FAIRE TOURNER LA PLANCHE A BILLET

 

Quel intérêt ? Tout simplement de faire « tourner la planche à billets » localement et assurer l’approvisionnement local en numéraire en fonction des besoins réels, sans dépendre du pouvoir central. De fait, ces monnaies locales, complémentaires du Sesterce, permettait aux Provinces d’apporter à leurs économies l’oxygène indispensable en cas de crise : des liquidités ciblées.

C’est exactement l’outil qui fait défaut aujourd’hui à la Grèce. Ne pouvant dévaluer sa monnaie, l’économie grecque est figée par la rigidité de l’Euro. L’austérité exigée par ses partenaires de l’Eurozone est légitime pour maintenir le rang de l’Euro, mais dévastatrice pour une économie au point mort. D’où la tentation de sortir de l’Euro et revenir à la Drachme, afin de pouvoir librement créer des liquidités, atténuer le poids de sa dette et investir pour transformer son économie.

DES DRACHMES AUX EFFETS INFLATIONNISTES CIRCONSCRITS

 

En reprenant l’exemple de Rome, la Grèce pourrait rester dans la zone Euro tout en émettant en parallèle des Drachmes régionales pour relancer son économie par la création monétaire locale. Le caractère régional permet d’éviter la confusion avec le retour à une monnaie nationale, laquelle doit rester l’Euro. Donc « des » Drachmes, une par région grecque, émises par des banques centrales régionales, fédérées par la Banque centrale nationale grecque, retrouvant un rôle de création monétaire, mais indirect, via les régions. En outre, l’intérêt de ces monnaies régionales est réduire l’impact inflationniste potentiel sur les autres membres de la zone Euro.

L’autre (immense) avantage de cette solution qui laisse perdurer l’Euro en Grèce est d’éviter la spoliation des épargnants grecs et donc la ruée inévitable vers les banques en cas de sortie de l’Euro.

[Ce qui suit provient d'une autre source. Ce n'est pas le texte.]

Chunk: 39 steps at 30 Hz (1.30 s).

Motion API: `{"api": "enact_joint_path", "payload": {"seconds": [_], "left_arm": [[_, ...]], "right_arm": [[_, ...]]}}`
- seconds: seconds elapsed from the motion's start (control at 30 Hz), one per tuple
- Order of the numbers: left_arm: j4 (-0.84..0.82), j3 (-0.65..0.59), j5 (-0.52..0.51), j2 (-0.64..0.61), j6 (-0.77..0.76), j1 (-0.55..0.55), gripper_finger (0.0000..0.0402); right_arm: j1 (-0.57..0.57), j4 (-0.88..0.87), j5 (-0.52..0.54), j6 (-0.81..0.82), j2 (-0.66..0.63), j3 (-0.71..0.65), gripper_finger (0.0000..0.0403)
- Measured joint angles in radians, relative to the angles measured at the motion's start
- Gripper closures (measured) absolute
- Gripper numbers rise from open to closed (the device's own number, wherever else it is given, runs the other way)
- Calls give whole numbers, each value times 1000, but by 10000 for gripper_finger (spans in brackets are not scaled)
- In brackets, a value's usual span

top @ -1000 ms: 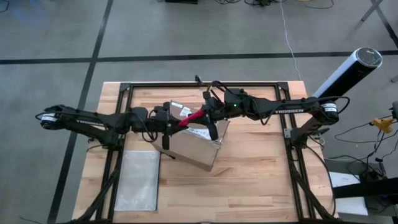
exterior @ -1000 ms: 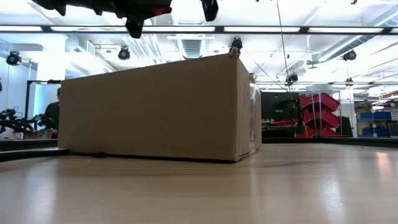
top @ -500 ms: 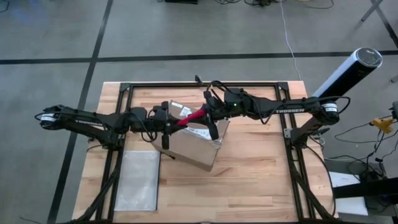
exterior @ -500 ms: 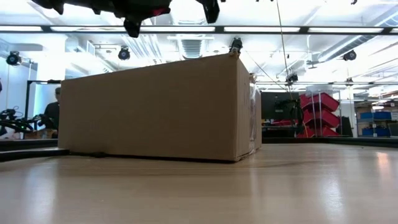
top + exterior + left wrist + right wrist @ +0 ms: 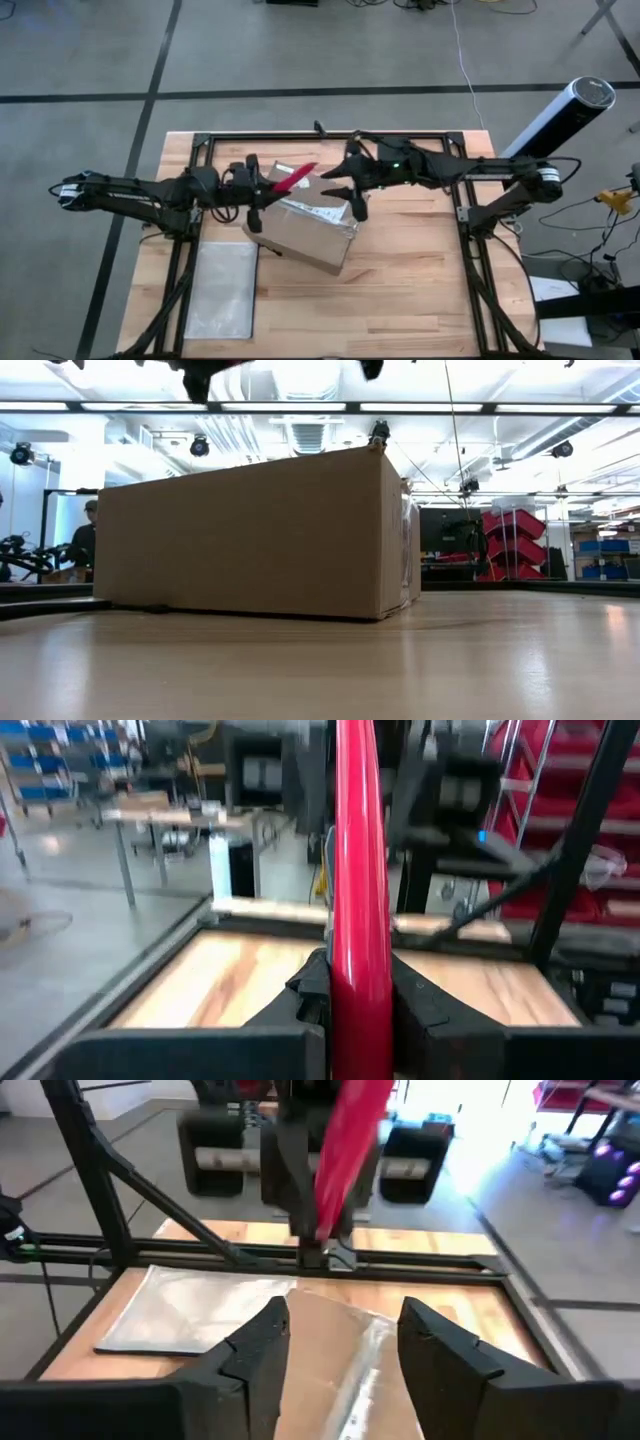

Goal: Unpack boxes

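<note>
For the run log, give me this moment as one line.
left gripper: shut on red knife | right gripper: open, above cardboard box | box: on table, taped shut

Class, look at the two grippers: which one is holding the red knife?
The left gripper: shut on the red knife. The right gripper stands open and empty above the box.

High view looks straight down on the whole worktop [image 5: 400,280] and both arms. Low view sits at worktop level, close to the cardboard box [image 5: 250,535], facing the room behind. Left wrist view faces along the red knife [image 5: 355,890]. Right wrist view faces back toward it. All four views share the worktop
</note>
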Motion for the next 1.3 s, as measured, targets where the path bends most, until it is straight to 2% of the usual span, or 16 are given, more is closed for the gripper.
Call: {"api": "enact_joint_path", "payload": {"seconds": [0.47,0.6,1.3], "left_arm": [[-250,-3,26,-11,-55,0,374],[-275,-3,36,-4,-66,-1,374],[-196,0,77,125,-70,-1,374]], "right_arm": [[2,23,6,-1,-15,2,231],[2,63,-18,-1,6,2,227],[2,63,-39,-17,104,3,232]]}}
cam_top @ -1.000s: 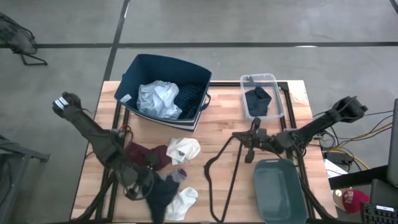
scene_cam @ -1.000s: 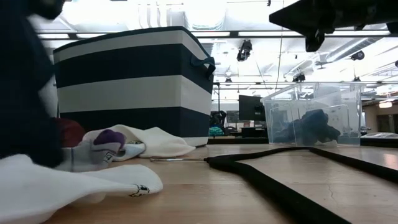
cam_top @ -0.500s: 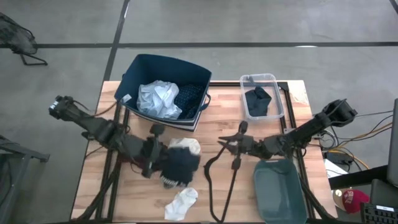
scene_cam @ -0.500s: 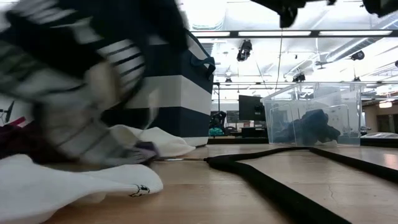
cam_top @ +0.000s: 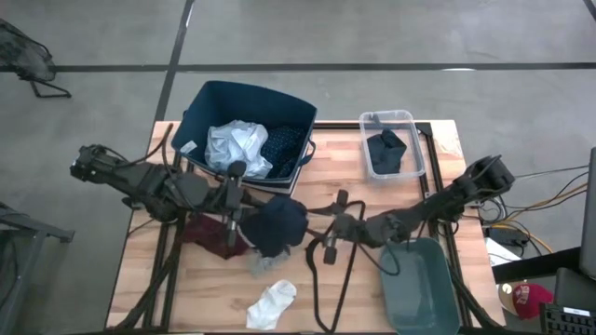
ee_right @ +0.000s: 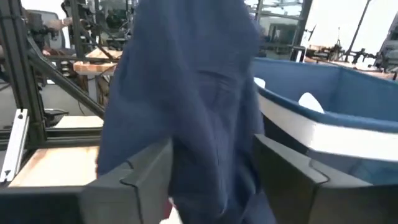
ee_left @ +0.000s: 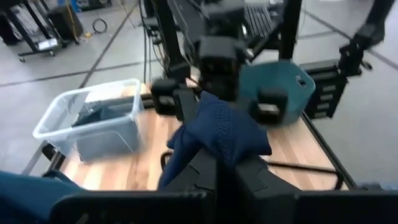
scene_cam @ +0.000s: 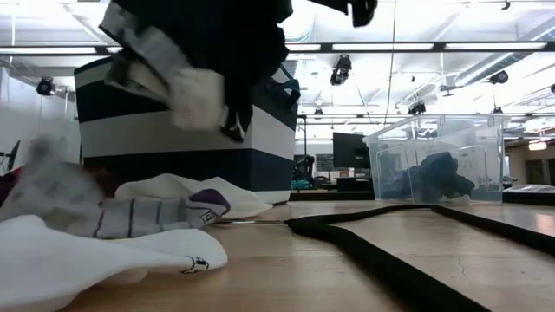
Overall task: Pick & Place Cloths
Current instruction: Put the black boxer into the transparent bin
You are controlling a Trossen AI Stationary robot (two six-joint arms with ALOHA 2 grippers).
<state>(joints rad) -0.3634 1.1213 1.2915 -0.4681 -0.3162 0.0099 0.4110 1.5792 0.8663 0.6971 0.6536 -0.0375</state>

Car s’il est un danger réel d’une sortie de l’Euro, c’est bien celui-ci : l’assèchement des circuits bancaires, non pas seulement en Grèce, mais en Espagne, au Portugal, en Italie, en France… bref, la fin de l’Euro et du système bancaire actuel.

Concrètement ? Pour lancer quelques pistes, posons que la monnaie régionale aura cours légal uniquement dans la région d’émission. La Drachme macédonienne en Macédoine, la Drachme Athénienne à Athènes, etc., pour effectuer tous les paiements de produits et services locaux : alimentation, artisans, loyers, impôts locaux, spectacle, etc. Corollaire du cours légal régional, les commerçants et propriétaires de la région seront obligées d’accepter tout paiement effectué en Drachmes, exception faite des biens industriels directement importés sans transformation locale (tel un iPad par exemple).

MONNAIE REGIONALE, FONDANTE ET ELECTRONIQUE

 

Les Drachmes seraient fondantes, c’est à dire que leur valeur disparaît après une période de temps, par exemple 2 ans. Cette caractéristique évite la thésaurisation et oblige à sa circulation, pour irriguer l’économie locale. Ces Drachmes régionales seraient sous forme électronique, type Moneo, ce qui permet de gérer plus facilement leur caractère fondant (comme sur Skype lorsqu’on a pas utilisé son compte crédité). Enfin, leur conversion en euros ne serait ouverte qu’aux seuls commerçants (et non aux particuliers) pour les Drachmes reçues en paiement, avec une décote de 5 % (bien entendu, ces mêmes commerçants pourront utiliser ces Drachmes à valeur pleine pour payer leurs fournisseurs).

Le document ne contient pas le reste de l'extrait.